-- Directions for this task --
Only the lines below starting at the one containing "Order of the" and ending at the one containing "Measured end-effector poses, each" belong in the answer, each copied exactly.

-- Dataset excerpt --
..........
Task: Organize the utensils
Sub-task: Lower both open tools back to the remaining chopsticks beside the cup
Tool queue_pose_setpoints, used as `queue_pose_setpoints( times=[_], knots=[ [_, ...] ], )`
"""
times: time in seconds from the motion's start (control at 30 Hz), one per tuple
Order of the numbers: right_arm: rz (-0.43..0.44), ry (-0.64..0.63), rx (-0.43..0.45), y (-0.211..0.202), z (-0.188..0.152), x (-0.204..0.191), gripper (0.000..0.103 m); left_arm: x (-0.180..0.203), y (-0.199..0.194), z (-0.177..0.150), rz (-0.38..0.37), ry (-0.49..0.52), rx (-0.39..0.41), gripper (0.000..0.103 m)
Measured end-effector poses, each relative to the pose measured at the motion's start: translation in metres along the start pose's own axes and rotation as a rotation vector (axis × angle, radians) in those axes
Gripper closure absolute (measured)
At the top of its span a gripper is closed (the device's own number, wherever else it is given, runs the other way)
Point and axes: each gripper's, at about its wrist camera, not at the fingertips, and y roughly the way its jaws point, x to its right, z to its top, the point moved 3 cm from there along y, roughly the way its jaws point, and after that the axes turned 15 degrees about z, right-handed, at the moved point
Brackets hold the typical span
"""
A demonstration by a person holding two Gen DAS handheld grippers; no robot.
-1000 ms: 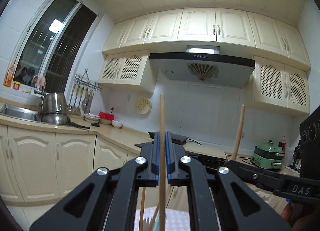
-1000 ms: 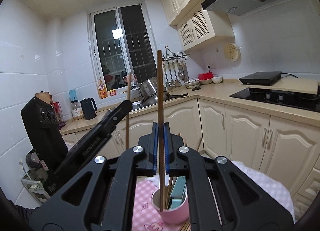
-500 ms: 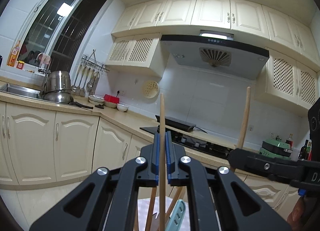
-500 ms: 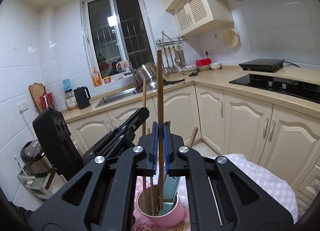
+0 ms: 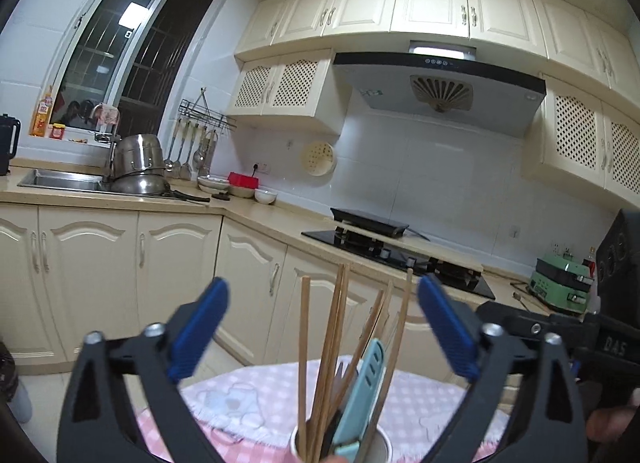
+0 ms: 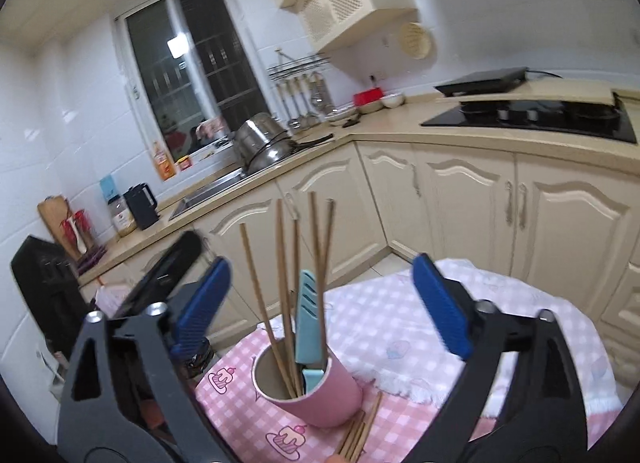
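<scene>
Pink cylindrical cup (image 6: 316,391) on pink-checked cloth tabletop (image 6: 400,327) holds thin wooden chopsticks (image 6: 286,287) and a light-blue plastic sheath (image 6: 309,319). More chopsticks (image 6: 358,437) lie flat, near side. Left hand-held gripper (image 5: 320,327) and right hand-held gripper (image 6: 320,303) jaws opening wide, pads clear of the sticks.

My right claw (image 6: 322,303) is opening, its blue-padded jaws wide with nothing pressed between them. Below stands a round pink cup (image 6: 316,391) on the pink checked tablecloth (image 6: 400,327), holding thin wooden chopsticks (image 6: 284,283) and a pale blue plastic utensil (image 6: 308,319). More wooden chopsticks (image 6: 360,435) lie flat beside the cup.
</scene>
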Motion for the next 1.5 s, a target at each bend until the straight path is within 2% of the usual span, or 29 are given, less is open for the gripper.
queue_pose_setpoints(
  times=[0.17, 0.37, 0.87, 1.1, 1.37, 1.5],
  knots=[
    [-0.042, 0.022, -0.028, -0.010, -0.008, 0.005, 0.006, -0.004, -0.017, -0.001, 0.058, 0.057, -0.095, 0.004],
    [-0.063, 0.037, -0.061, -0.025, -0.021, 0.002, 0.006, -0.006, -0.041, -0.010, 0.099, 0.110, -0.142, 0.004],
    [-0.111, 0.083, -0.187, -0.043, -0.071, 0.015, 0.006, -0.010, -0.072, -0.046, 0.068, 0.130, -0.244, 0.004],
    [-0.136, 0.084, -0.284, -0.035, -0.098, 0.020, 0.006, -0.006, -0.071, -0.067, 0.070, 0.168, -0.298, 0.004],
    [-0.252, 0.045, -0.482, -0.008, -0.146, 0.032, 0.006, -0.006, -0.060, -0.098, 0.097, 0.220, -0.409, 0.004],
    [-0.286, 0.016, -0.546, 0.002, -0.166, 0.034, 0.006, -0.013, -0.054, -0.119, 0.116, 0.225, -0.478, 0.004]
  ],
)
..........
-- Exercise result --
Order of the numbers: right_arm: rz (-0.43..0.44), ry (-0.64..0.63), rx (-0.43..0.45), y (-0.211..0.202), z (-0.188..0.152), x (-0.204..0.191), gripper (0.000..0.103 m); left_arm: x (-0.180..0.203), y (-0.199..0.194), z (-0.177..0.150), rz (-0.38..0.37), ry (-0.49..0.52), rx (-0.39..0.41), gripper (0.000..0.103 m)
Measured end-effector poses, each relative to the pose measured at the motion's start: translation in metres along the start pose's own axes and rotation as a rotation vector (axis × angle, radians) in those axes

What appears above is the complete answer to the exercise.